Current paradigms are unable to natively handle the data abstractions that we so easily take for granted in programming languages. TypeDB aims to solve this problem by providing a database that natively understands complex object-oriented data structures and supports abstraction, inheritance, and polymorphism. By integrating the benefits of strong typing and query flexibility, TypeDB simplifies data access and eliminates the need for manual mapping.


What defines a polymorphic database?

There are three forms of polymorphism in computer science. In order to be fully polymorphic, a database must implement the three fundamental kinds of polymorphism possible in object-oriented programming:

  1. Inheritance Polymorphism: The ability to define a class hierarchy where children inherit properties from their parents, and to interpret queries that operate on instances of a class and all its children.
  2. Interface Polymorphism: The ability to define properties as interfaces that classes can implement independently of their parents, and to interpret queries that operate on instances of all classes that implement a specified interface.
  3. Parametric Polymorphism: The ability to interpret queries that are abstract and able to operate on instances of any class supplied as a parameter to the query.

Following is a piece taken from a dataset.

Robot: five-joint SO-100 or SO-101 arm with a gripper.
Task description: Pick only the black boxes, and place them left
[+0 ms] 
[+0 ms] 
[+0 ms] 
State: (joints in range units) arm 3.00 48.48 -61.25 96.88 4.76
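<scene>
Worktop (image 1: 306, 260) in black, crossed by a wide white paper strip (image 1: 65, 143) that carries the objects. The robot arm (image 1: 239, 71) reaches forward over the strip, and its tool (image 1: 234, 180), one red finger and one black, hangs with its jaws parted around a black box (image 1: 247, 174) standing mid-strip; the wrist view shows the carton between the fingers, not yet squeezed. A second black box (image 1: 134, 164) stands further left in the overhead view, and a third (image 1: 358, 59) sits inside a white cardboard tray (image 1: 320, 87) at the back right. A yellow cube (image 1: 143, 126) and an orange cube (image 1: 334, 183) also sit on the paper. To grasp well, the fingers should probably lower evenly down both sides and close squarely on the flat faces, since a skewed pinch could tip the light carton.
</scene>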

To be fully polymorphic, a database has to implement three systems:

  1. Variablizable Language: A query language that is expressive enough to variablize classes, either explicitly or implicitly. This is required to describe interface and parametric polymorphism, and so declaratively capture the intent of the query.
  2. Polymorphic Schema: A schema or equivalent metadata store containing the semantic context for interpreting the query’s intent. It must contain the class and interface definitions, the class hierarchy, and the interface implementations.
  3. Inference Engine: An inference engine for reducing the declarative query into an imperative form before being sent to the query planner. This is based on the structure of the query combined with the semantic context provided by the schema.

Current databases do not implement any form of polymorphism
Relational schemas define tables and columns as direct analogs of classes and their properties. As columns cannot be independently implemented by multiple tables, relational databases cannot natively implement interface polymorphism. Tables and columns also cannot be variablized in SQL, meaning that SQL cannot express interface and parametric polymorphism.
Document and graph databases can define a limited number of constraints on inserted data, but this does not have the expressivity of a hierarchical schema built with classes and interfaces. As a result, these databases cannot natively implement all three types of polymorphism.

A fully polymorphic database implements all three of these requirements, that is a) a polymorphic query language, b) polymorphic schema, and c) inference engine. It is able to express all three fundamental kinds of polymorphism possible in object-oriented programming, which can be combined to yield unique and powerful features, not possible with any one kind alone. These include:

  • the ability to write polymorphic queries in near-natural language,
  • to construct polymorphic views that extend themselves when the schema is extended, and
  • to perform polymorphic deductions that generate new data using rules.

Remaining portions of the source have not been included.